▶ [Exercise prompt]
Leaving out the images, reproduce every line of the data that follows exactly.

▶ [Recorded data]
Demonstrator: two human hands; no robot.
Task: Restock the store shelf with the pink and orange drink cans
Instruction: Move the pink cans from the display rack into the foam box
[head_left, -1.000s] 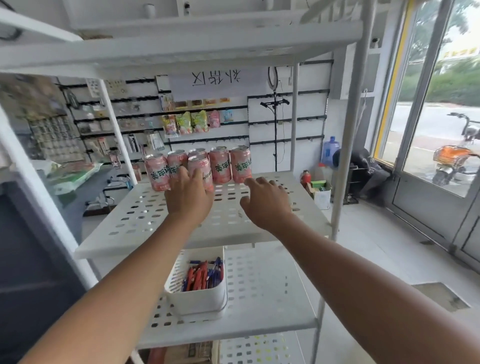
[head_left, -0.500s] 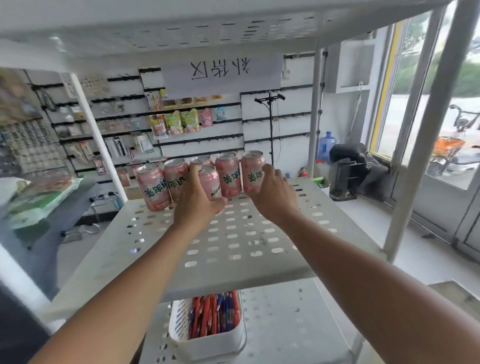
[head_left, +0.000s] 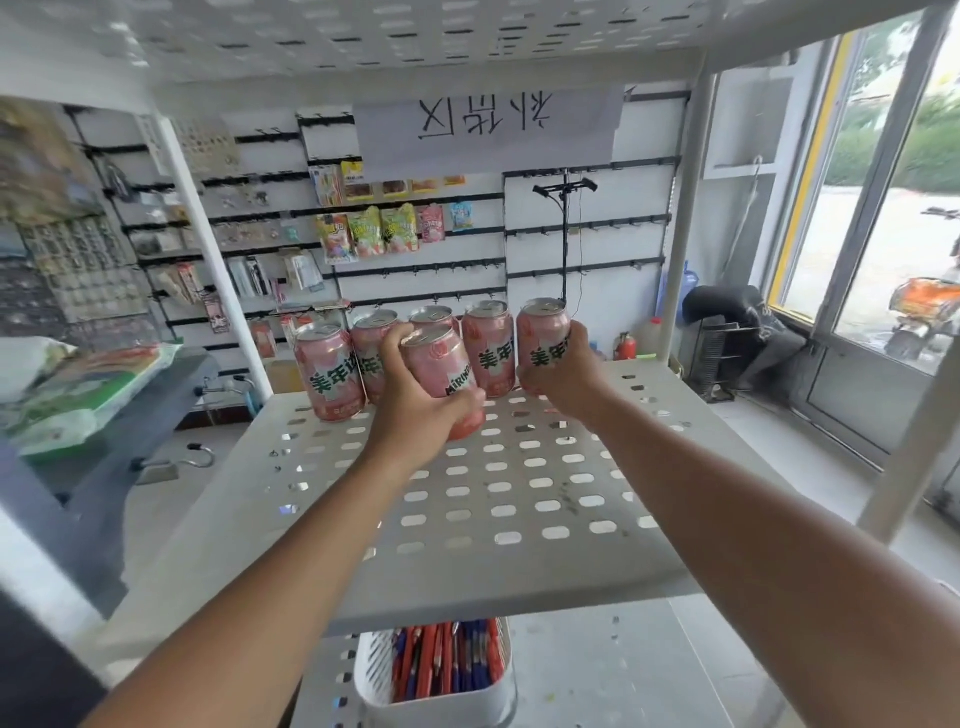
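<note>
Several pink drink cans stand at the back of a white perforated shelf (head_left: 467, 519). My left hand (head_left: 415, 410) grips the front can (head_left: 439, 364), which sits a little ahead of the row. My right hand (head_left: 563, 382) grips the rightmost can (head_left: 543, 332) from its right side. A far-left can (head_left: 327, 371) and a can (head_left: 488, 343) between my hands stand free; two more cans are partly hidden behind my left hand. No orange cans are in view.
A white basket of red and blue pens (head_left: 441, 670) sits on the lower shelf. White shelf posts (head_left: 218, 270) rise at the corners, and another perforated shelf (head_left: 415, 36) hangs overhead. A pegboard wall of snack packets (head_left: 379, 234) lies behind; glass doors (head_left: 883, 234) stand at right.
Both hands reached forward to the can row and closed round cans, left on the front can, right on the rightmost one. The camera moved closer and lower.
</note>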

▶ [Exercise response]
Demonstrator: two human hands; no robot.
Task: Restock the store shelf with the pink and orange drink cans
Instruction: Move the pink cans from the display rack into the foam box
[head_left, -1.000s] 
[head_left, -0.500s] 
[head_left, +0.000s] 
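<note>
Several pink drink cans stand at the back of a white perforated shelf (head_left: 467, 519). My left hand (head_left: 415, 410) grips the front can (head_left: 439, 364), which sits a little ahead of the row. My right hand (head_left: 563, 382) grips the rightmost can (head_left: 543, 332) from its right side. A far-left can (head_left: 327, 371) and a can (head_left: 488, 343) between my hands stand free; two more cans are partly hidden behind my left hand. No orange cans are in view.
A white basket of red and blue pens (head_left: 441, 670) sits on the lower shelf. White shelf posts (head_left: 218, 270) rise at the corners, and another perforated shelf (head_left: 415, 36) hangs overhead. A pegboard wall of snack packets (head_left: 379, 234) lies behind; glass doors (head_left: 883, 234) stand at right.
Both hands reached forward to the can row and closed round cans, left on the front can, right on the rightmost one. The camera moved closer and lower.
</note>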

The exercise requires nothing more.